El viento de los Alpes no era solo aire: era un susurro que acariciaba las mejillas de Heidi, como si la montaña misma la reconociera entre millones. Subía y bajaba las praderas con la agilidad de un cervatillo, dejando que el eco de su risa despertara al valle entero. Los pinos, erguidos y solemnes, inclinaban sus ramas al paso de la niña, como si quisieran bendecirla.
Heidi no caminaba, flotaba. Sus pies descalzos conocían cada piedra, cada hilo de hierba, como si hubiesen nacido con ella. Miraba al cielo y lo sentía suyo, un cielo abierto que jamás se negaba a escuchar sus preguntas. En sus ojos grandes cabía el mundo: la inocencia, la ternura, la curiosidad y también ese dolor secreto de saberse pequeña en un universo demasiado ancho.
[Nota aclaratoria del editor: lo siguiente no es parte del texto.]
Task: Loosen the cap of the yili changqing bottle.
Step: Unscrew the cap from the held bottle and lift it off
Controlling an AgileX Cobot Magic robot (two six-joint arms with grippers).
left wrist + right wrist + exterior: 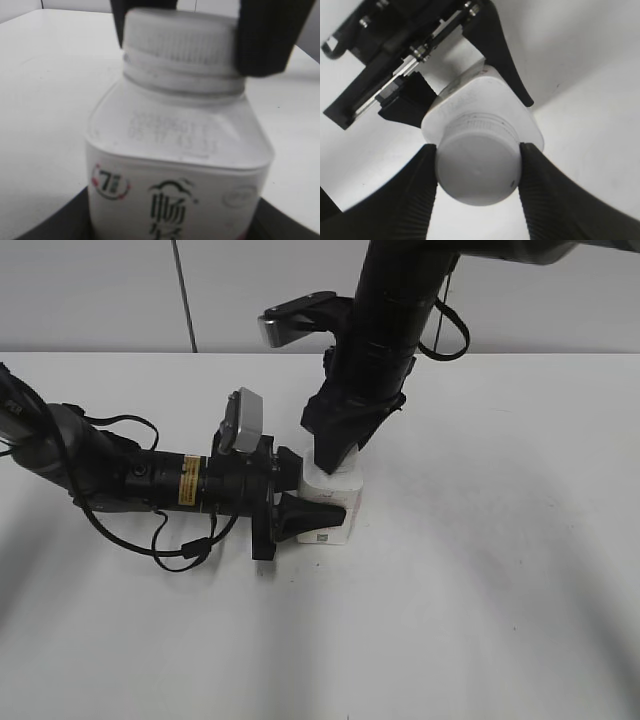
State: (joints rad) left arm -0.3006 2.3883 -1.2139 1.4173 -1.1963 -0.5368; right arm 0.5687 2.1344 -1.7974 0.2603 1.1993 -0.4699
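Note:
The yili changqing bottle stands upright on the white table, a small white squarish bottle with dark print on its label. My left gripper reaches in level from the left and is shut on the bottle's body, one black finger on each side. The white ribbed cap sits on the neck. From above, my right gripper is shut on the cap, its ribbed pads pressed against opposite sides. In the exterior view the right fingers hide the cap.
The white table spreads out all round the bottle, with a pale wall behind it. The left arm's cable loops on the table at the left. No other objects show.

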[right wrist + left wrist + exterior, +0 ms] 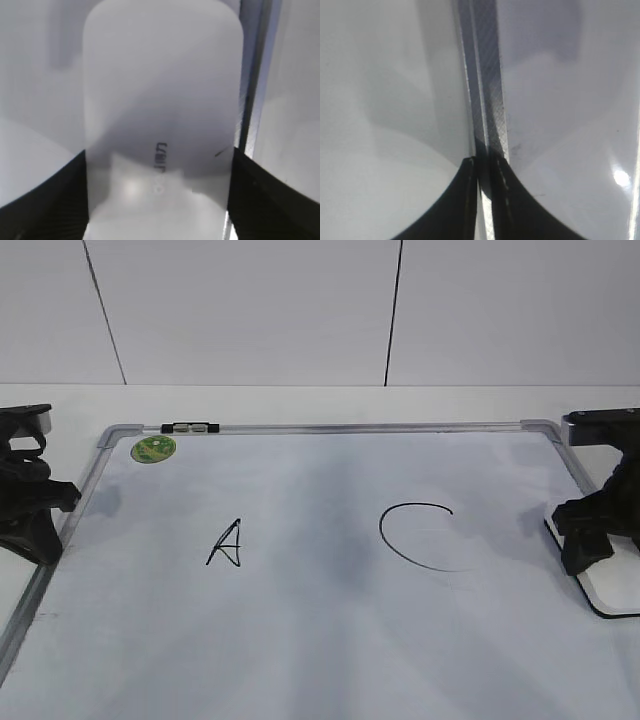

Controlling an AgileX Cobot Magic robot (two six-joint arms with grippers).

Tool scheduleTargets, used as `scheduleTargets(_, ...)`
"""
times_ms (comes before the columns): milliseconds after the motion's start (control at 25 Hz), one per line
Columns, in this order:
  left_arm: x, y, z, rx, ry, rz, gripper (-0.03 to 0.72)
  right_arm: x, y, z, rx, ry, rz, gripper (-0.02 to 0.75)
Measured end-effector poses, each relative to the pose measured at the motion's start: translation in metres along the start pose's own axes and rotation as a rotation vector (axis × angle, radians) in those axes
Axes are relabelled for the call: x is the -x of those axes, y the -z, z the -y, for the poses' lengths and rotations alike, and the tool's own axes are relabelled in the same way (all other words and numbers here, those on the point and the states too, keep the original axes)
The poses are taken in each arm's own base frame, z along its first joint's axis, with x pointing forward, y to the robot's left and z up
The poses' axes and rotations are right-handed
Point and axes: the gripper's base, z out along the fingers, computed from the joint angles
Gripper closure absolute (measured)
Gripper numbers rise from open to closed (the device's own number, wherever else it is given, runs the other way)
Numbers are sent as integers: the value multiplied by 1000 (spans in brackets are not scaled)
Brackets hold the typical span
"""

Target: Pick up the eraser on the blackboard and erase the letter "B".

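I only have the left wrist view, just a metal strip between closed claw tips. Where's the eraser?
Observer: The eraser lies at the right edge of the blackboard, sitting inside the right claw.
Operator: Which letters are on the board right now?
Observer: Only an A and a C show; no B is visible.

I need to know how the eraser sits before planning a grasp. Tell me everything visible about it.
The eraser is a smooth white plastic-looking block with rounded corners, small grey print on top and a thin dark base edge. It lies flat at the blackboard's right edge, beside the frame. The right gripper straddles it, fingers open on either side; contact isn't clear.
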Motion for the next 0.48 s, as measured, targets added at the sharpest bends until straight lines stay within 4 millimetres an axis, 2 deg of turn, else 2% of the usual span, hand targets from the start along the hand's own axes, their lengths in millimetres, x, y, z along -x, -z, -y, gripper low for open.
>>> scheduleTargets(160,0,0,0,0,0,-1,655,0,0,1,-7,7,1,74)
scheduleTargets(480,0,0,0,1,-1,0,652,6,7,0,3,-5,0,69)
El abuelo la miraba desde lejos, duro como las montañas, pero en el fondo sabía que Heidi era su milagro. En cada palabra suya, en cada gesto ingenuo, le devolvía la juventud que creía perdida. Ella, sin darse cuenta, era el puente entre el hombre endurecido y el paisaje que se negaba a morir.
Los Alpes la moldeaban. Cada amanecer en la cima era un llamado a su corazón, que aprendía a latir al ritmo de las águilas y de las flores que se abrían al sol. En la soledad de esas alturas, Heidi descubría que no era soledad lo que la rodeaba, sino compañía antigua: las montañas eran su refugio, los pastos su lecho, las cabras sus confidentes.
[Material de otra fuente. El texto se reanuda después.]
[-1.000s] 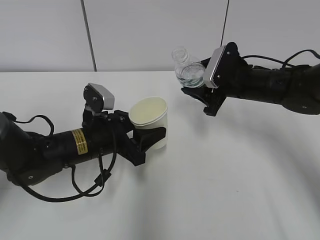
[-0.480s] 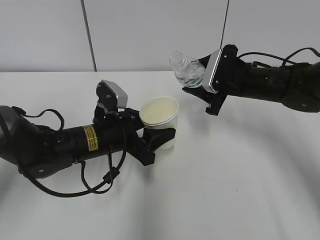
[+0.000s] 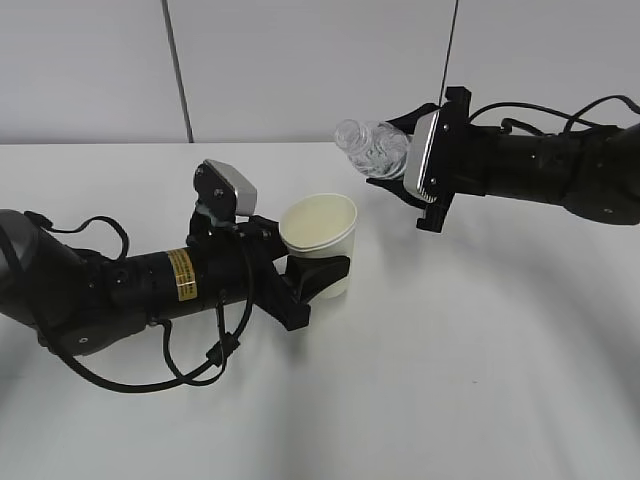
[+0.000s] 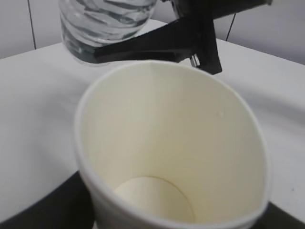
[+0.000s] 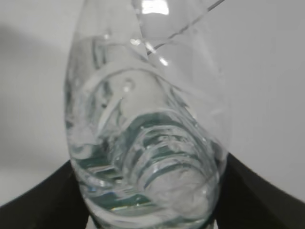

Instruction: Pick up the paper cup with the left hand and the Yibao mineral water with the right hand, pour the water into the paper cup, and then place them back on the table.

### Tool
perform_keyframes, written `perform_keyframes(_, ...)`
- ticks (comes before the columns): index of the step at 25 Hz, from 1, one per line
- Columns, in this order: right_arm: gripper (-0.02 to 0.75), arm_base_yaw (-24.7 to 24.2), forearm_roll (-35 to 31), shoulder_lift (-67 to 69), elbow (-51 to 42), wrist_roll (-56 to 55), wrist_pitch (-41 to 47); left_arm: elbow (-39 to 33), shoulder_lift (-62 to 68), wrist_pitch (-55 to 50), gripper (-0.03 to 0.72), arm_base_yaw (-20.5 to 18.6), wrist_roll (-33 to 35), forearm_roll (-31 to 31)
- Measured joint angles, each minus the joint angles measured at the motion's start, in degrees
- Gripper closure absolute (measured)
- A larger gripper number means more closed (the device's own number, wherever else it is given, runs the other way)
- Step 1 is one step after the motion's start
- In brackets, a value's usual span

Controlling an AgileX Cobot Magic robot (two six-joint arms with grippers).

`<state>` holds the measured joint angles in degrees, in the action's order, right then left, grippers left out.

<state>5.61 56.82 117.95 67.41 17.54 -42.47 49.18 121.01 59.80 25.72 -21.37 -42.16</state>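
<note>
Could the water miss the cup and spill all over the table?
Yes, it might. The Yibao mineral water is tipped, but its open mouth looks up and to the right of the paper cup, not over it, so water could land on the table. Also, the left end effector squeezes the thin cup into an oval, as the left wrist view shows, so it could buckle once water goes in.

A lab-like test bench — bare white table (image 3: pixel 450 380), plain grey panelled wall (image 3: pixel 300 70) behind.
</note>
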Motion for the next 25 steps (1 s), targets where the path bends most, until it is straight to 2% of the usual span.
perform_keyframes(25,0.235,0.00,0.08,-1.88,0.00,9.89,0.10,1.32,0.00,-1.69,0.276,0.00,0.00,0.48)
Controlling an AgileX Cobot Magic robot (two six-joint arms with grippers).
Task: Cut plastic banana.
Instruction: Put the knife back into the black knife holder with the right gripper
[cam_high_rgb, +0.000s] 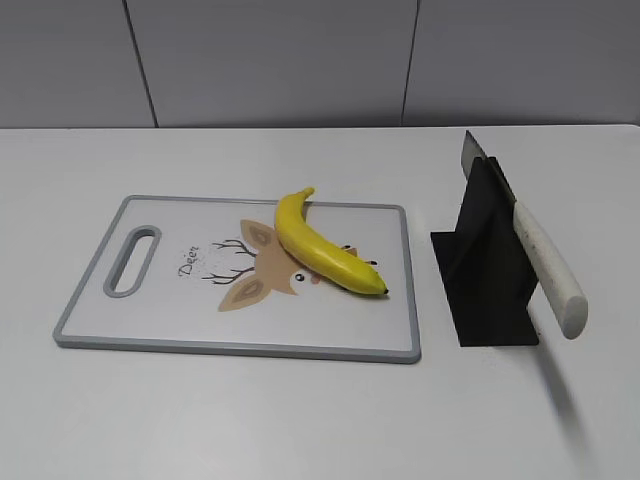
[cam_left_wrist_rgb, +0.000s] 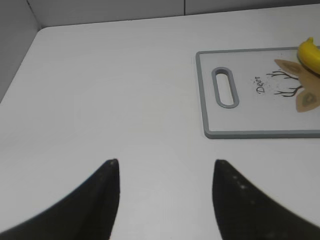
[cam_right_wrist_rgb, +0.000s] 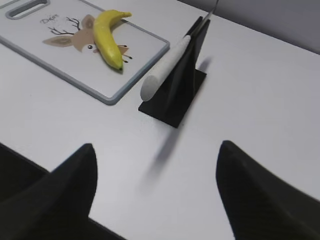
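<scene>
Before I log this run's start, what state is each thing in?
plastic banana: whole, uncut, lying on the board.
cutting board: flat on the table.
knife: slotted in its black stand, handle free.
left gripper: open, empty.
right gripper: open, empty.

Banana (cam_high_rgb: 325, 250) lies on cutting board (cam_high_rgb: 150, 320), knife stand (cam_high_rgb: 485, 270) to its right.
</scene>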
Había en ella una sabiduría que no cabía en los años de una niña. Sabía de la belleza de lo simple, del valor de un vaso de leche tibia, del misterio de las nubes que pasan y de cómo el viento puede ser madre y padre a la vez. En el fondo de su risa se escondía la certeza de que todo amor verdadero nace primero de la tierra, y luego, como ella, se alza libre hacia el cielo.
Heidi, pequeña como un brote, era en verdad tan grande como la montaña. Y los Alpes, eternos y silenciosos, llevaban en sus entrañas el secreto de su voz.